Question

Given the binary tree shown below, determine the order in which the nodes of the binary tree shown below are visited assuming the function A(root) is invoked. Assume that the tree nodes and pointers are defined as shown. Assume that root is a pointer to the node containing 60. My answer to this problem is given below. Is it correct? What did I do wrong?

                                   60
                                 /    \
                                30     90
                               /  \   / 
                              5   38  77
                               \  /  / \
                               8 32 62  88



struct treeNode{
  int data;
  struct treeNode *left, *right:
  {

struct treeNode *tree_ptr;

void A(struct treeNode *node_ptr){
    if (node_ptr != NULL){
    printf(“%d ,”,node_ptr->data);
    B(node_ptr->left);
    B(node_ptr->right);
   }   
}

void B(struct treeNode *node_ptr){
    if (node_ptr != NULL) {
    A(node_ptr->left);
    printf(“%d ,”,node_ptr->data);
    A(node_ptr->right);
   }
 }   

Answer: In void A it says to first print node_ptr-> data so 60 gets printed Then the function calls B(node_ptr->left) then within B, A gets called (node_ptr->left) then you print that data which is 5. And then A(node_ptr->right) gets called go back up to A, print that data so 8 gets printed. Now Im not so sure what to do next but I get logically it would make sense to print 30 but Im not sure how the ptr gets from 8 to 30. And then if you continue in the same pattern 38 gets printed and 32 gets printed. For the right subtree... 90 77 62 88

Was it helpful?

Solution

A is a pre-order traversal, whereas B is an in-order traversal.

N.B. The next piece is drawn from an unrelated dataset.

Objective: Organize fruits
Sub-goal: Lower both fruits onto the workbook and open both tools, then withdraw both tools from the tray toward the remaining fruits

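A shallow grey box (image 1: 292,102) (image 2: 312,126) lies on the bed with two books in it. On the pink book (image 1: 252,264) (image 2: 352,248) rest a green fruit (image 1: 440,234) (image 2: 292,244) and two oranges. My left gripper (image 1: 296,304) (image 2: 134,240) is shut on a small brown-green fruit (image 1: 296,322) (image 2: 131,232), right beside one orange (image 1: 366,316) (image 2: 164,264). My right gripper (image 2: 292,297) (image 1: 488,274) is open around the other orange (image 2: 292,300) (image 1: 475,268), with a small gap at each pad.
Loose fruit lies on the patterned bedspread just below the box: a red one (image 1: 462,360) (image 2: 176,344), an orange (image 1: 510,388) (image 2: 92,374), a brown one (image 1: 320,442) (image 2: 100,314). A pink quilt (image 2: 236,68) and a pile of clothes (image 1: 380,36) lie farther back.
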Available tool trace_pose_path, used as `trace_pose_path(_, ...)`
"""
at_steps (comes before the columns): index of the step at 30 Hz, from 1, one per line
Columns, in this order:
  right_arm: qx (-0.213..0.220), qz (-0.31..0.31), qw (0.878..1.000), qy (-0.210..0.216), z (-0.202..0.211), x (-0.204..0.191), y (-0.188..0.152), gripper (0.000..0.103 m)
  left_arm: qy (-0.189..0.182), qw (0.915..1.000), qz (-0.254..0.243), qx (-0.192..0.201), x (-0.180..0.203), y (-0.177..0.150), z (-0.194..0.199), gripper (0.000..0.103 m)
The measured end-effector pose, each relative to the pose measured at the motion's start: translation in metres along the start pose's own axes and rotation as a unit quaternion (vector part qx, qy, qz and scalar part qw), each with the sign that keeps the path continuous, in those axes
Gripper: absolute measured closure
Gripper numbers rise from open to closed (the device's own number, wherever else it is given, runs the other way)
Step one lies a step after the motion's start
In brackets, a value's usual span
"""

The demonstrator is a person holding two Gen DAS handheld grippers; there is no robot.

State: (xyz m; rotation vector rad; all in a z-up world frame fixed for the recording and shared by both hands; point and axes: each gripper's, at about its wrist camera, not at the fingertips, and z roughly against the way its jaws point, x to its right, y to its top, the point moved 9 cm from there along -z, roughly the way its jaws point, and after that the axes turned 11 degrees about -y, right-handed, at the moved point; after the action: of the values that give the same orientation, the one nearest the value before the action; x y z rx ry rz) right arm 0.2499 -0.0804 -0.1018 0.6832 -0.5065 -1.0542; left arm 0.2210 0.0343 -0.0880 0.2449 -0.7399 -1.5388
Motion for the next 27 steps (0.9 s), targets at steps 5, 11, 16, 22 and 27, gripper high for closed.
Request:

An easy way for you to figure out the order of printing is to look at how you visit the nodes themselves. I usually draw an outline around the outside of the tree (starting at the root and moving through the left or right based on the sub-tree you are traversing first). If I am doing a pre-order traversal, I print out a node whenever I move along its outside. If I am doing an in-order traversal, I print out a node only when I move under it (this makes sense when you look at in-order traversals, because you end up printing the leaves first; they are the first nodes you move under when you draw the outline). If I am doing a post-order traversal, I print out a node only when I move along its inside.

UPDATE

The reason 30 gets printed out after 5 and 8 is that you are not performing a purely pre-order traversal. You're jumping between a pre-order and an in-order traversal.

An easy way to figure out the order is to actually write down the steps your code goes through as you trace through it (I frequently use pen/pencil and paper to keep the information together). For example, you could do write out a call-stack like this:

A(60)
  printf(60)
  call B(60.left)
    B(30)
      call A(30.left)
        A(5)
          printf(5)
          call B(5.left)
            B(null)
          call B(5.right)
            B(8)
              call A(8.left)
                A(null)
              printf(8)
              call A(8.right)
                A(null)
      printf(30)
      call A(30.right)
        A(38)
        ...

You can easily see the order in which the nodes are printed, and more importantly, why you "jump" from printing 8 to printing 30 (one recursive call has ended and you're falling back one level).

OTHER TIPS

Just write out the full execution stack over time. Like this:

A(60)
  printf
  B(30)
    A(5)
      ...
    printf
    A(38)
      ...
  B(90)
    ...

(The remainder of the tree left as an exercise to the reader.)

Then just go from top to bottom, writing down the results of the printf statements.

For starters, your code has a bunch of errors in it. I'm guessing it should be more like this:

struct treeNode{
  int data;
  struct treeNode *left, *right;
}

treeNode *tree_ptr;

void A(treeNode *node_ptr){
    if (node_ptr != NULL){  /// this could be just if(node_ptr)
        printf(“%d ,”,node_ptr->data);
        B(node_ptr->left);
        B(node_ptr->right);
    }   
}

void B(treeNode *node_ptr){
    if (node_ptr != NULL) {
        A(node_ptr->left);
        printf(“%d ,”,node_ptr->data);
        A(node_ptr->right);
    }
}   

You're also mixing two different traversal algorithms. A() is pre-order, B() is in-order. A() and B() should be calling themselves, not each other. (Yet another reason to use real variable/function names instead of A, B, and such.)

the trace as indicated above cannot be correct for either Pre-order or In-order Pre - 60 , 30, 5, 8 35 32 etc In - 5, 8, 30, 32, 35 etc.